# Lie-Nielsen Holdfast



## stevenmadden (Dec 10, 2009)

I ordered a pair:

http://www.lie-nielsen.com/catalog.php?sku=Holdfast

Just wanted to get the word out that they are now being made by Lie-Nielsen.

Steven


----------



## jap (Oct 10, 2012)

have fun, and keep us informed how well they work.


----------



## crank49 (Apr 7, 2010)

I know cast ductile iron is supposed to be closer to steel in its characteristics than to cast gray iron, but please forgive me if I remain skeptical. My ductile iron holdfasts, purchased from Woodcraft, are worthless. They have no spring in them.


----------



## DKV (Jul 18, 2011)

I have these for about 1/3 the price and they work great. I'm anxious to see how much better the LN's are.


----------



## Kreegan (Jul 10, 2012)

I looked at these and almost ordered a pair, but they require a very thick bench top (2 3/4" - 4"). My bench is only 1 1/2" thick. I know I could add reinforcement around the dog holes, but if I were going to do that, I'd just build a new bench, and I'm not really interested in doing that just for these holdfasts. Post a review when you get a chance to try them out.


----------



## BrandonW (Apr 27, 2010)

I have the Gramercy ones (pictured above by DVK) and love them. That said, I'd be curious to know how well the LN ones work. They definitely have a bit more style than the Gramercy ones.


----------



## PurpLev (May 30, 2008)

"ductile cast iron" + smacking with a mallet = me not impressed…

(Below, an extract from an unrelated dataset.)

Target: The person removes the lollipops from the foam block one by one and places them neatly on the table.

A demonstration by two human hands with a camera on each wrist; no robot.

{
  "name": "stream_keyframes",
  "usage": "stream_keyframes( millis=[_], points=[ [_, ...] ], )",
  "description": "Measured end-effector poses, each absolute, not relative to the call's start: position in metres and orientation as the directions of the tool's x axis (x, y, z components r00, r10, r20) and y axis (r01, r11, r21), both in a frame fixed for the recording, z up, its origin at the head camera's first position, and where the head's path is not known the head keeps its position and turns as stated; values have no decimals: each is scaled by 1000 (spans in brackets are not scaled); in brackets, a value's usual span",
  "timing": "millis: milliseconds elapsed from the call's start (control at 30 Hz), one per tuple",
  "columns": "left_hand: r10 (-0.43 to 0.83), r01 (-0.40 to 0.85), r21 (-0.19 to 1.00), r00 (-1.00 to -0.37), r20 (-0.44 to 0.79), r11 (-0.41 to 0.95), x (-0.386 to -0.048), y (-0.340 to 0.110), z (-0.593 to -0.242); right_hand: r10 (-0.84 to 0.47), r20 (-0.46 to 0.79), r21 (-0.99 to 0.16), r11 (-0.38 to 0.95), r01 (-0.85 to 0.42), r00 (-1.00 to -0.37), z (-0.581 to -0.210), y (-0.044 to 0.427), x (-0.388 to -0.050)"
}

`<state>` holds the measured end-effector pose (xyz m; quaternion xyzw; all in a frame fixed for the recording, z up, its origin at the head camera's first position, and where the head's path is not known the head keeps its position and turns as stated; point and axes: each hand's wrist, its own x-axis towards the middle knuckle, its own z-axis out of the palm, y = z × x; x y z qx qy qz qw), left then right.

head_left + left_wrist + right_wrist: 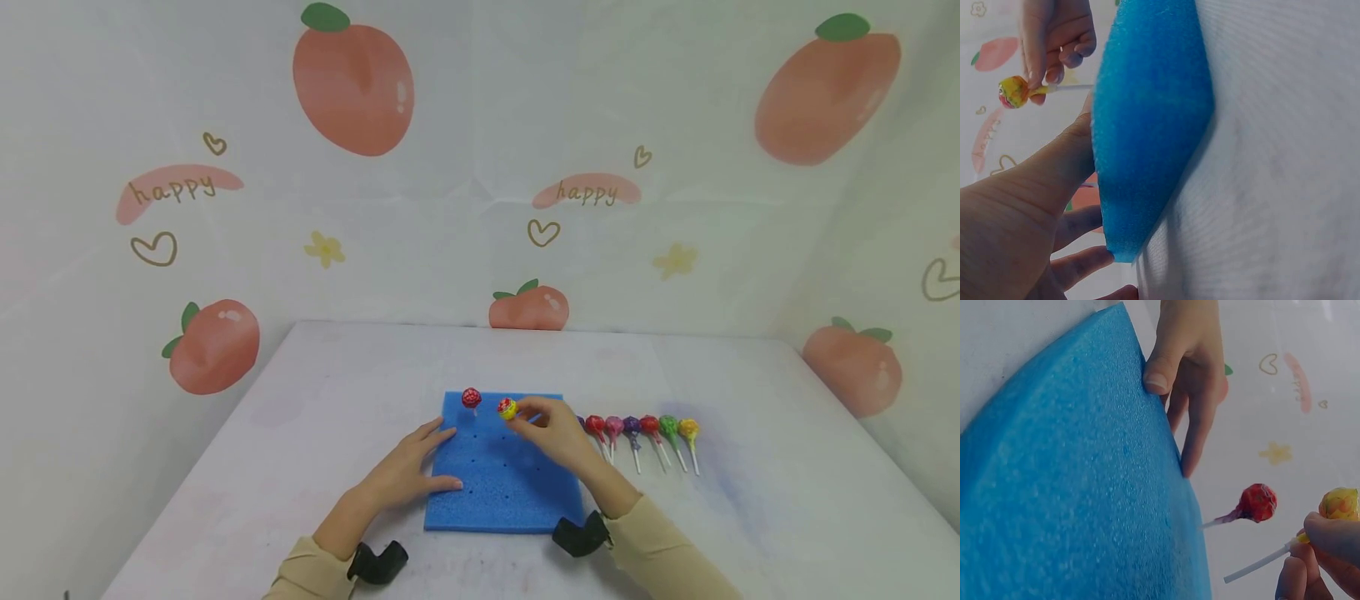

I'm sure they did their tests on those to make sure they work fine, but to me that combination at that price range is unnecessary. I have the same FORGED set like DKV posted above for a smiggen of the LN price tag that I don't think can be beat.


----------



## stevenmadden (Dec 10, 2009)

*crank49, DKV, Brandon W, PurpLev*: I am no expert, and you are all probably right, but I have never been disappointed with any Lie-Nielsen product. I have a considerable collection of their tools (and like to think I know how to use them), so I guess I am willing to purchase these based on brand loyalty alone. We will see…

Steven


----------



## PurpLev (May 30, 2008)

Steven,

They do look elegant, and it coming from a house name like LN I have to assume they are well made and should perform just like you'd expect any LN item to perform. My comment was more personal.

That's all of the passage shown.